What the task requires:
Copy the data exactly from the line that contains "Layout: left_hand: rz" through the line that contains "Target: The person", keeping both end lines and leaving out everything else.

____________________

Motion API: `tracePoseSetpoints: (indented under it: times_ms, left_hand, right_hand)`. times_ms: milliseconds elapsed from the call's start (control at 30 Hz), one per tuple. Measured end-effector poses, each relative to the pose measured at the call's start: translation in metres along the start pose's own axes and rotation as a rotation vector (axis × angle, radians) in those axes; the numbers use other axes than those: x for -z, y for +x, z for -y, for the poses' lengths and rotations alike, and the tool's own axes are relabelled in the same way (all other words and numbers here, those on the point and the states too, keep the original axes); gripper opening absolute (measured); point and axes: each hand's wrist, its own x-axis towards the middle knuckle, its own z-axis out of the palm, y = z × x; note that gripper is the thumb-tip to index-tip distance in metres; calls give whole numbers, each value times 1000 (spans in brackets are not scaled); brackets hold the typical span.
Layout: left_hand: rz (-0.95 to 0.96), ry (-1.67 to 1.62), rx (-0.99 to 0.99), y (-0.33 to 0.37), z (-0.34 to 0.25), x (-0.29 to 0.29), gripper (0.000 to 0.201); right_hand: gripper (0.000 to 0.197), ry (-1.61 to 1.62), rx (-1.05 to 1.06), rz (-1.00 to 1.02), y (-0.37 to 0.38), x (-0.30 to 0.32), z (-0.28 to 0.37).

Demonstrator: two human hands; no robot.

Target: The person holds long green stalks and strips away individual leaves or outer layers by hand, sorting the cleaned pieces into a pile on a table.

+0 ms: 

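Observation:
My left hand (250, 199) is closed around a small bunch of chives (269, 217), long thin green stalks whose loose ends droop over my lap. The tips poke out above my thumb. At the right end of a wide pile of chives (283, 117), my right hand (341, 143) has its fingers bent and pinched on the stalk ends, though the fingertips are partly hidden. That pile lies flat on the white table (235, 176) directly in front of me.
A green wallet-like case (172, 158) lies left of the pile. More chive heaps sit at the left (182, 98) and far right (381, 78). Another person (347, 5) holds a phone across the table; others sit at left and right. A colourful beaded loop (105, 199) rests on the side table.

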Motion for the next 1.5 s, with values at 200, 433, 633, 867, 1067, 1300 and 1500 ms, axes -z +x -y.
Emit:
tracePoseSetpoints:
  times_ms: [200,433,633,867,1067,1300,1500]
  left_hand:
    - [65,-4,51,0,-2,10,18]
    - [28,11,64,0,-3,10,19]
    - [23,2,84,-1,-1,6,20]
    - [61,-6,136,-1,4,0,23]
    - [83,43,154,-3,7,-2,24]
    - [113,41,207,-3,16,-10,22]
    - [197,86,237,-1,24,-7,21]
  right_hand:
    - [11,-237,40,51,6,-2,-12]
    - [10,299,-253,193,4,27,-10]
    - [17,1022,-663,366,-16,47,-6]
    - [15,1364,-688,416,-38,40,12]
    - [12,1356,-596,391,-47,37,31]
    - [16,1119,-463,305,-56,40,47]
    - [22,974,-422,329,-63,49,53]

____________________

Response below:
Layout: left_hand: rz (-0.95 to 0.96), ry (-1.67 to 1.62), rx (-0.99 to 0.99), y (-0.33 to 0.37), z (-0.34 to 0.25), x (-0.29 to 0.29), gripper (0.000 to 0.201); right_hand: gripper (0.000 to 0.197), ry (-1.61 to 1.62), rx (-1.05 to 1.06), rz (-1.00 to 1.02), y (-0.37 to 0.38), x (-0.30 to 0.32), z (-0.28 to 0.37).

Demonstrator: two human hands; no robot.

Target: The person holds long green stalks and strips away individual leaves or outer layers by hand, sorting the cleaned pieces into a pile on a table.

Work on this exercise has been completed.